#### Assigned task
List the lines of this listing that hold the word "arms".

^^^^^^^^

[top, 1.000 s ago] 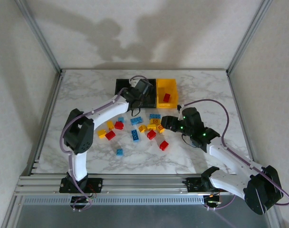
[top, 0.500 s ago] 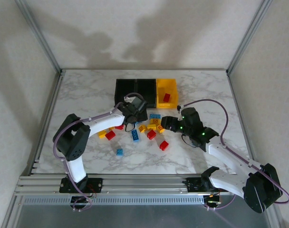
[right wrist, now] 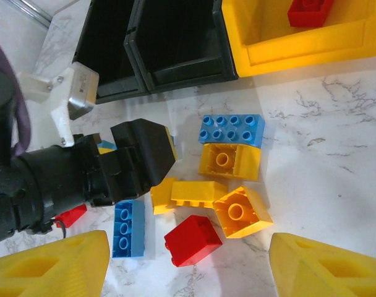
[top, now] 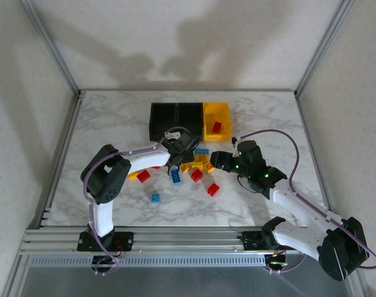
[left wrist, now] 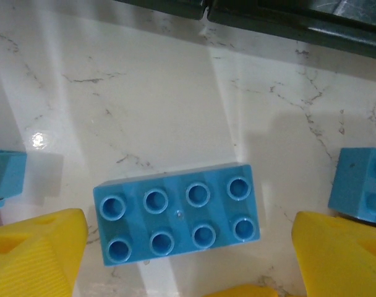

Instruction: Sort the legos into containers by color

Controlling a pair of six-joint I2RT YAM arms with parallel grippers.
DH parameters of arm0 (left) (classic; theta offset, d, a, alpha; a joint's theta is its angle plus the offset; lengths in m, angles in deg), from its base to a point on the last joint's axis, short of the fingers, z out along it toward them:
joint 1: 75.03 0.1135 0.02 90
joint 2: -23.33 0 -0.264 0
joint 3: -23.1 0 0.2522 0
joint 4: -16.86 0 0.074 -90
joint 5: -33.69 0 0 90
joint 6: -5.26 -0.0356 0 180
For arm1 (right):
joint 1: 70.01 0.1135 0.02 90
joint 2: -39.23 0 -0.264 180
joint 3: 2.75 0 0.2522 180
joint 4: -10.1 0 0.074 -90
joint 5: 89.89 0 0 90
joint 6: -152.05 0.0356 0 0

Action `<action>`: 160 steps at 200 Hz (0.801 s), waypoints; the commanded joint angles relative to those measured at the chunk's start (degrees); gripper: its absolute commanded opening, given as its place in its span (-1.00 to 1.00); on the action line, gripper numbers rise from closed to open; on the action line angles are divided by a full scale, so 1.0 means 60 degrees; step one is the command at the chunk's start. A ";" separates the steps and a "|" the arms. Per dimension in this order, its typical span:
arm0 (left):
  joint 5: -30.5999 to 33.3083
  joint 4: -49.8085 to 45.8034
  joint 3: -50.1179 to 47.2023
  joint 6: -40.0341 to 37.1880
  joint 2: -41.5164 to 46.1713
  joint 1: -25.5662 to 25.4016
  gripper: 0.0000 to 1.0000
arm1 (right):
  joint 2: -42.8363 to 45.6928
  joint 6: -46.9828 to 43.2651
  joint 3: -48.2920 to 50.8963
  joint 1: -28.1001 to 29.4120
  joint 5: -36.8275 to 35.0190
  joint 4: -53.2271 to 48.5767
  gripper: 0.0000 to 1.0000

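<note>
In the left wrist view a blue eight-stud lego (left wrist: 175,213) lies flat on the marble. My left gripper (left wrist: 188,260) is open, with one yellow fingertip on each side of it and a gap on both sides. From above, the left gripper (top: 179,153) is low over the pile's left part. My right gripper (right wrist: 188,269) is open just short of a red lego (right wrist: 193,240), with yellow legos (right wrist: 240,210) and a blue one (right wrist: 232,129) beyond. The containers stand at the back: two black bins (top: 160,114) and a yellow bin (top: 225,111) holding a red lego (top: 217,127).
Loose legos lie apart from the pile: a red one (top: 143,176), a small blue one (top: 155,198) and a red one (top: 213,189). The left arm (right wrist: 64,179) crosses the right wrist view beside a long blue lego (right wrist: 127,228). Metal rails edge the table.
The left gripper came back from over the black bins, dropped toward me onto the pile and opened wider. The right arm hardly moved.
</note>
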 commanded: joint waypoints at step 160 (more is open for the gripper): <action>0.0710 -0.1312 0.3216 -0.1493 -0.0060 0.0346 -0.10 | 0.0266 0.0031 0.0237 -0.0118 -0.0122 -0.0067 0.37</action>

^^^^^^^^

#### Problem solution
Controlling a pair of six-joint I2RT YAM arms with parallel grippers.
Action `<action>`: 160 steps at 200 Hz (0.801 s), waypoints; the commanded joint angles relative to those measured at the chunk's start (degrees); gripper: its absolute commanded opening, given as its place in its span (-1.00 to 1.00); on the action line, gripper numbers rise from closed to open; on the action line angles are divided by a full scale, so 1.0 means 60 degrees; step one is the command at the chunk's start. A ";" separates the steps and a "|" the arms. Per dimension in this order, its typical span:

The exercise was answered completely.